-- Work task --
Please return every entry below exactly as written, without any of its pictures.

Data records
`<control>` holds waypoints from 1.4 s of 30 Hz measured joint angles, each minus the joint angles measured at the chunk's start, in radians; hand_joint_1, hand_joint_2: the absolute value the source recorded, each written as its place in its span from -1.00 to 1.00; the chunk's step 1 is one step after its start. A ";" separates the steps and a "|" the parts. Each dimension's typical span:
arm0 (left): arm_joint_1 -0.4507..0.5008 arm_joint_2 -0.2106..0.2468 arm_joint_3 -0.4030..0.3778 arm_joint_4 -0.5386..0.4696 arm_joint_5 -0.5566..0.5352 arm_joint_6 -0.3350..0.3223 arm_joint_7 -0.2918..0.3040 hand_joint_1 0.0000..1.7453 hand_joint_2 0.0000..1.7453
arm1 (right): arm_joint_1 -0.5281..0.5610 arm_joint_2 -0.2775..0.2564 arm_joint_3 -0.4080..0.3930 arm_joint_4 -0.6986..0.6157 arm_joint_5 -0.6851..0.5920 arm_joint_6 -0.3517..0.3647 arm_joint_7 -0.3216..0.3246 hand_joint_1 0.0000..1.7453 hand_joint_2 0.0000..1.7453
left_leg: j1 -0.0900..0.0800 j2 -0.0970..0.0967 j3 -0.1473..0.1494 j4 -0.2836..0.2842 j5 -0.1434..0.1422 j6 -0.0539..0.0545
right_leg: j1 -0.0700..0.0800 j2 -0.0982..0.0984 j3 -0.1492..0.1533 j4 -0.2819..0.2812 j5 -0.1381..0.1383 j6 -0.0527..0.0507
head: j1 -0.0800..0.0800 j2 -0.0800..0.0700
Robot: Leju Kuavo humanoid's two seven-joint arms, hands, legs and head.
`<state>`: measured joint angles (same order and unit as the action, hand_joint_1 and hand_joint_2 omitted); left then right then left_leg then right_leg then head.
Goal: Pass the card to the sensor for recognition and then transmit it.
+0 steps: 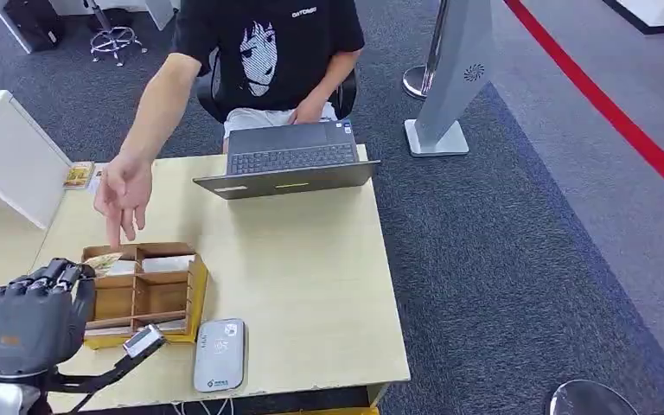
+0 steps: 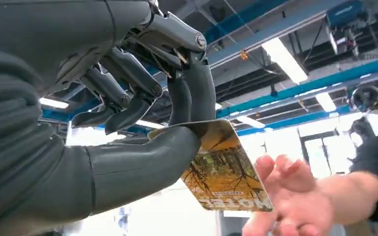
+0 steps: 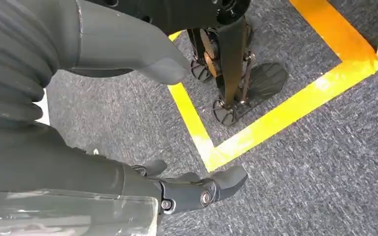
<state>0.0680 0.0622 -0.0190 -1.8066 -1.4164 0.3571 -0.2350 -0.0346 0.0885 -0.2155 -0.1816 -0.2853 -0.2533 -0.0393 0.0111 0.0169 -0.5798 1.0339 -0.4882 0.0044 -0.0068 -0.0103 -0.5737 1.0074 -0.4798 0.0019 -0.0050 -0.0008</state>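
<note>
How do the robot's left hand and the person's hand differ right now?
The left hand pinches the card between thumb and fingers; the person's hand is open and holds nothing. The left hand is raised beside the wooden organizer; the person's hand reaches across the table toward the card. Both meet near the card.

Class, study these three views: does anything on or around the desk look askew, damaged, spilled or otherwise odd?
Nothing looks damaged or spilled. The left hand holds the card raised toward a person's hand, not over the grey sensor pad. Only the laptop overhangs the desk's far edge.
</note>
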 joint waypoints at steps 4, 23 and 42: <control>-0.039 0.011 0.030 0.057 0.001 -0.005 -0.003 1.00 1.00 | 0.000 0.000 0.000 0.000 0.013 0.002 0.000 -1.00 1.00 | 0.000 0.000 0.000 0.000 0.001 -0.001 | 0.000 0.000 0.000 0.000 0.000 0.000 | 0.000 0.000; -0.058 -0.004 0.070 0.074 0.047 0.007 -0.015 -1.00 1.00 | 0.000 0.000 -0.002 0.000 0.029 0.001 -0.001 -1.00 1.00 | 0.000 0.000 0.000 0.000 0.001 0.000 | 0.000 0.000 0.000 0.000 0.000 0.000 | 0.000 0.000; 0.094 -0.184 0.141 -0.247 0.147 0.263 -0.143 -1.00 1.00 | 0.000 0.000 -0.041 -0.001 0.021 -0.037 0.000 -1.00 1.00 | 0.000 0.001 -0.001 0.000 -0.001 0.001 | 0.000 0.001 0.000 0.000 -0.001 0.001 | 0.000 0.000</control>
<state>0.1618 -0.1216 0.1225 -2.0540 -1.2694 0.6197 -0.3784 -0.0345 0.0889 -0.2563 -0.1827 -0.2640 -0.2906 -0.0389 0.0107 0.0176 -0.5805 1.0339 -0.4895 0.0052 -0.0069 -0.0093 -0.5737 1.0071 -0.4804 0.0026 -0.0053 -0.0008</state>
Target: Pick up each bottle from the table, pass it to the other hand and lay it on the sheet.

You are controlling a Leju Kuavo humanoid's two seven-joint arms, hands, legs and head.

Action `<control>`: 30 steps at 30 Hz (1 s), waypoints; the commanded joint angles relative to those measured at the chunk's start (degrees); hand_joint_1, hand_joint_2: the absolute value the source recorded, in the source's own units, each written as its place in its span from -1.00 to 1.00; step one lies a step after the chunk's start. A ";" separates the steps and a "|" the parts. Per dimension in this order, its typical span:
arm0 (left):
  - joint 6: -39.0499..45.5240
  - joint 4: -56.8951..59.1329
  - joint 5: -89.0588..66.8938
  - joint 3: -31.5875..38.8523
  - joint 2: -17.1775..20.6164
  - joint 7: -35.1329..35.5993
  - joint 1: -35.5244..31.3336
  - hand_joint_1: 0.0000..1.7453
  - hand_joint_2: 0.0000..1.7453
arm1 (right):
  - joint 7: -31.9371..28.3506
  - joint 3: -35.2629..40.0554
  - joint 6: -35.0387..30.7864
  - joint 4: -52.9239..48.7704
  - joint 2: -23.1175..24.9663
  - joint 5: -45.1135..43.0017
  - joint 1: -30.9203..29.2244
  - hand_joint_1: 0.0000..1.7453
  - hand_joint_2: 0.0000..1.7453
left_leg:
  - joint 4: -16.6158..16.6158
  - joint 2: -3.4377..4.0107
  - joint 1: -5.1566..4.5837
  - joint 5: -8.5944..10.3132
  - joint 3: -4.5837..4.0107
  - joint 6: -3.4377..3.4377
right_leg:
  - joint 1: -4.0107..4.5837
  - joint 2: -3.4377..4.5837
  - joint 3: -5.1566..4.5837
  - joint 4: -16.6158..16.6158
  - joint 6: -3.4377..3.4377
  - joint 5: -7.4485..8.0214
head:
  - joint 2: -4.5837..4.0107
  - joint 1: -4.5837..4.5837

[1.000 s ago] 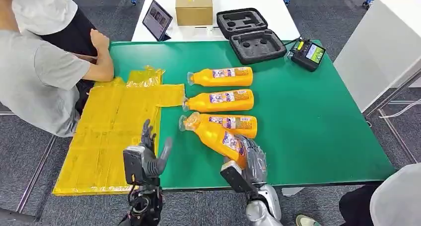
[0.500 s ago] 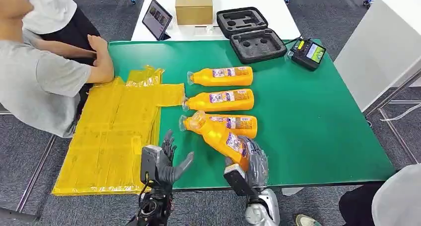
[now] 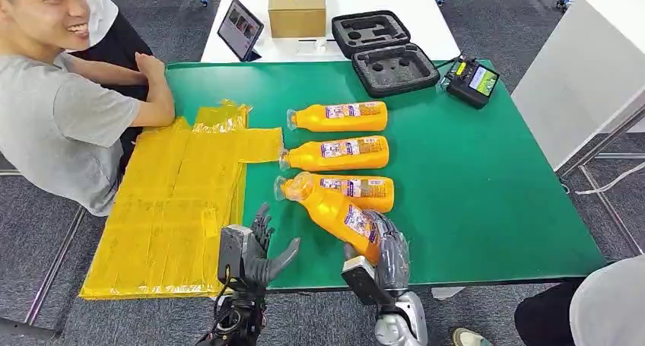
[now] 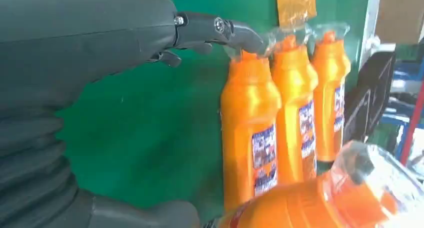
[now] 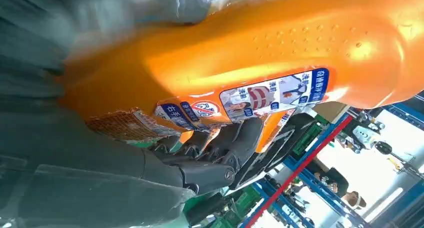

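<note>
Gripping a tilted orange bottle at six o'clock of the green surface, the right hand holds its base; the left hand spreads empty beside it.

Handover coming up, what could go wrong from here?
1. The right hand grips the tilted orange plastic bottle at its base only, so it may swing or slip.
2. Its wrapped cap end hangs over the nearest lying orange bottle and could knock it.
3. The open left hand waits low near the green table edge; a miss could drop the bottle short of the yellow plastic sheet.
</note>
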 commanded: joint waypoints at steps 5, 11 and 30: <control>-4.15 0.38 3.60 -2.54 1.36 3.62 -3.19 -1.00 1.00 | 0.55 4.61 0.11 6.59 0.36 0.40 -3.24 1.00 1.00 | -0.03 -0.05 0.01 0.01 0.04 -0.05 | 0.00 0.00 0.04 -0.02 -0.04 -0.01 | 0.00 0.00; -6.39 -0.94 5.02 -4.36 1.07 4.75 -4.51 -1.00 1.00 | 1.89 7.43 0.79 7.91 0.73 0.79 -5.65 1.00 1.00 | -0.01 -0.07 0.03 -0.01 0.03 -0.09 | 0.03 0.02 0.04 0.00 -0.04 -0.03 | 0.00 0.00; -5.48 2.03 6.09 -5.74 -0.68 3.77 -7.39 -1.00 1.00 | 1.58 15.55 0.45 14.52 2.74 3.03 -10.19 1.00 1.00 | 0.01 -0.09 0.03 0.02 -0.04 -0.07 | 0.02 -0.02 0.00 0.02 -0.04 -0.04 | 0.00 0.00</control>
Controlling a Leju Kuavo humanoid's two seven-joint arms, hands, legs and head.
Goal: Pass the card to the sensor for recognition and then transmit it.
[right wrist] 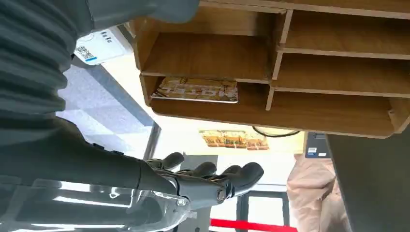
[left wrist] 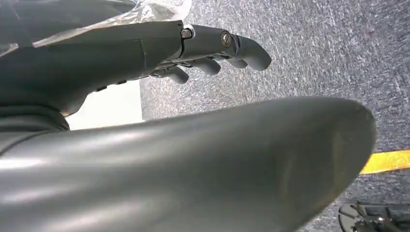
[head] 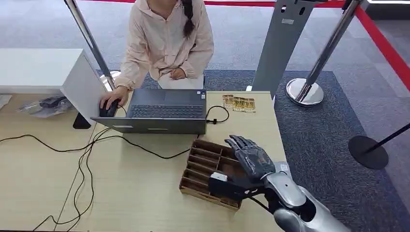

-- Response below --
`<control>` holds waypoints from 1.4 s of 30 Hz measured joint angles, each minus the joint angles measured at the chunk's start, in radians; hand_joint_1, hand_joint_2: the absolute value the source recorded, each written as its place in its span from -1.00 to 1.00; the chunk's step 1 is one step after its start. A ";" separates the steps and a "|" the parts. Each dimension's typical span:
arm0 (left): arm_joint_1 -0.4507..0.5008 arm_joint_2 -0.2106..0.2468 arm_joint_3 -0.4030..0.3778 arm_joint_4 -0.5386..0.4696 arm_joint_5 -0.5566..0.5352 arm_joint_6 -0.3350..0.3223 arm_joint_7 -0.2918..0.3040 hand_joint_1 0.0000..1.7453 hand_joint_2 0.0000..1.7453
arm1 (right): arm_joint_1 -0.5281..0.5610 arm_joint_2 -0.2775..0.2564 arm_joint_3 -0.4080..0.3930 arm_joint_4 -0.6986..0.6157 arm_joint_5 -0.6851..0.5920 arm_joint_6 -0.3517..0.3647 arm_joint_7 -0.3216..0.3246 hand_joint_1 0.0000..1.7453 hand_joint_2 0.0000..1.7453
left_leg: j1 -0.0900..0.0800 j2 -0.0970..0.0967 j3 -0.1473..0.1494 j4 -0.2836..0.2842 j5 -0.1434..0.1422 j6 -0.0539..0.0545
right_leg: j1 -0.0700..0.0800 j2 -0.0982..0.0984 j3 -0.1492..0.1533 j4 -0.2819..0.2812 j5 -0.1381..0.1383 j6 -0.0527..0.0507
head: j1 -0.0800..0.0800 j2 -0.0800..0.0700
Robot: Leju Kuavo humanoid's two seven-joint arms, hands, legs and head.
`<state>`: measured joint angles (same order and unit as the action, hand_joint_1 and hand_joint_2 omitted); left then right then left_leg then right_leg then head.
Goal: Pass the card to the sensor for recognition and then transmit it.
+0 steps: 
+0 steps: 
+0 steps: 
<state>0.0680 0.0622 -0.0190 -1.8066 -1.4164 0.3571 -0.2350 -0.0346 0.0885 -0.2155 -0.1816 -0.2853 -0.2533 -0.0393 0.0111 0.0169 -0.5798 1.0339 -0.4882 0.0044 -0.0068 -0.0103 -0.5737 1.0074 -0.4798 0.0019 -0.0050 -0.0008</state>
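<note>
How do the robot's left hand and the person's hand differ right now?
The left hand pinches the card between thumb and fingers; the person's hand is open and holds nothing. The left hand is raised beside the wooden organizer; the person's hand reaches across the table toward the card. Both meet near the card.

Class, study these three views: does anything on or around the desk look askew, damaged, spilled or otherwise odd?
Nothing looks damaged or spilled. The left hand holds the card raised toward a person's hand, not over the grey sensor pad. Only the laptop overhangs the desk's far edge.
</note>
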 joint waypoints at steps 4, 23 and 42: <control>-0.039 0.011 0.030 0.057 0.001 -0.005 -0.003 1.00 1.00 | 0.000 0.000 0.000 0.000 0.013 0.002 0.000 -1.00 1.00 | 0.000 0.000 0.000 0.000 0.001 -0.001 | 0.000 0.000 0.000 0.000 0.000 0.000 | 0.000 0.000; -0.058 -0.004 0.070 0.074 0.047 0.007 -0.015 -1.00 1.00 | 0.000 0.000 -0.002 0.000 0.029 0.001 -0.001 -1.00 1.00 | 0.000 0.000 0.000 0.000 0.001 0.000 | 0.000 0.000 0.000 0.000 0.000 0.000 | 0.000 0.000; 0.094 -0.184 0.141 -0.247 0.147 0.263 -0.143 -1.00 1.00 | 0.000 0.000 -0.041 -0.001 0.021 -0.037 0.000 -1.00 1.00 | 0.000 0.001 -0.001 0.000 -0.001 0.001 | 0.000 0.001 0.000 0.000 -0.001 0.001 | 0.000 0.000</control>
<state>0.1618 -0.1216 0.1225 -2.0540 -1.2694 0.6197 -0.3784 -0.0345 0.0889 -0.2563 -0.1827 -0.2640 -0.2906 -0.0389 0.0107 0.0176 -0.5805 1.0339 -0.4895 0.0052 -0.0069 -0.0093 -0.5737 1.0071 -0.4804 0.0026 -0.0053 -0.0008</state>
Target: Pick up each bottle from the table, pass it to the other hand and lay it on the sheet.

You are controlling a Leju Kuavo humanoid's two seven-joint arms, hands, legs and head.

Action `<control>`: 30 steps at 30 Hz (1 s), waypoints; the commanded joint angles relative to those measured at the chunk's start (degrees); hand_joint_1, hand_joint_2: the absolute value the source recorded, in the source's own units, each written as its place in its span from -1.00 to 1.00; step one lies a step after the chunk's start. A ";" separates the steps and a "|" the parts. Per dimension in this order, its typical span:
arm0 (left):
  - joint 6: -39.0499..45.5240
  - joint 4: -56.8951..59.1329
  - joint 5: -89.0588..66.8938
  - joint 3: -31.5875..38.8523
  - joint 2: -17.1775..20.6164
  - joint 7: -35.1329..35.5993
  - joint 1: -35.5244..31.3336
  - hand_joint_1: 0.0000..1.7453
  - hand_joint_2: 0.0000..1.7453
arm1 (right):
  - joint 7: -31.9371..28.3506
  - joint 3: -35.2629..40.0554
  - joint 6: -35.0387..30.7864
  - joint 4: -52.9239..48.7704
  - joint 2: -23.1175..24.9663
  - joint 5: -45.1135..43.0017
  - joint 1: -30.9203..29.2244
  - hand_joint_1: 0.0000..1.7453
  - hand_joint_2: 0.0000..1.7453
left_leg:
  - joint 4: -16.6158..16.6158
  - joint 2: -3.4377..4.0107
  - joint 1: -5.1566..4.5837
  - joint 5: -8.5944..10.3132
  - joint 3: -4.5837..4.0107
  - joint 6: -3.4377..3.4377
right_leg:
  - joint 1: -4.0107..4.5837
  - joint 2: -3.4377..4.5837
  - joint 3: -5.1566..4.5837
  - joint 4: -16.6158..16.6158
  - joint 6: -3.4377..3.4377
  - joint 5: -7.4485..8.0214
head:
  - joint 2: -4.5837..4.0107
  - joint 1: -4.5837..4.5837

[1.000 s ago] 
[0.500 s ago] 
[now] 
[now] 
[now] 

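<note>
Gripping a tilted orange bottle at six o'clock of the green surface, the right hand holds its base; the left hand spreads empty beside it.

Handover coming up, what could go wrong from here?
1. The right hand grips the tilted orange plastic bottle at its base only, so it may swing or slip.
2. Its wrapped cap end hangs over the nearest lying orange bottle and could knock it.
3. The open left hand waits low near the green table edge; a miss could drop the bottle short of the yellow plastic sheet.
</note>
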 commanded: joint waypoints at steps 5, 11 and 30: <control>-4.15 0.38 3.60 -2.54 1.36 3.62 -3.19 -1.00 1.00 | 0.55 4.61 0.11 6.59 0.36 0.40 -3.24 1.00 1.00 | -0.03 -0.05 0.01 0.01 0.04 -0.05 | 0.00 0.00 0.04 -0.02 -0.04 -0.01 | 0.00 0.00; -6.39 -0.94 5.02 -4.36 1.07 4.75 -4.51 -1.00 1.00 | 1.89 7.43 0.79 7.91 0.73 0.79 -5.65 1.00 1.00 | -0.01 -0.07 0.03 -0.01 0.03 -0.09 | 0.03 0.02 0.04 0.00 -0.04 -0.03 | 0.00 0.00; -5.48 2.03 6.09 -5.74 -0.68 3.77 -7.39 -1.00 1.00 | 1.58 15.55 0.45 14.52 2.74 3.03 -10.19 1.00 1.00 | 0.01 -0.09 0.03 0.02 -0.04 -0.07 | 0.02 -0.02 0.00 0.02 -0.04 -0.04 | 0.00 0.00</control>
Controlling a Leju Kuavo humanoid's two seven-joint arms, hands, legs and head.
Goal: Pass the card to the sensor for recognition and then transmit it.
[right wrist] 
[left wrist] 
[head] 

Output is finished, and nothing else is required.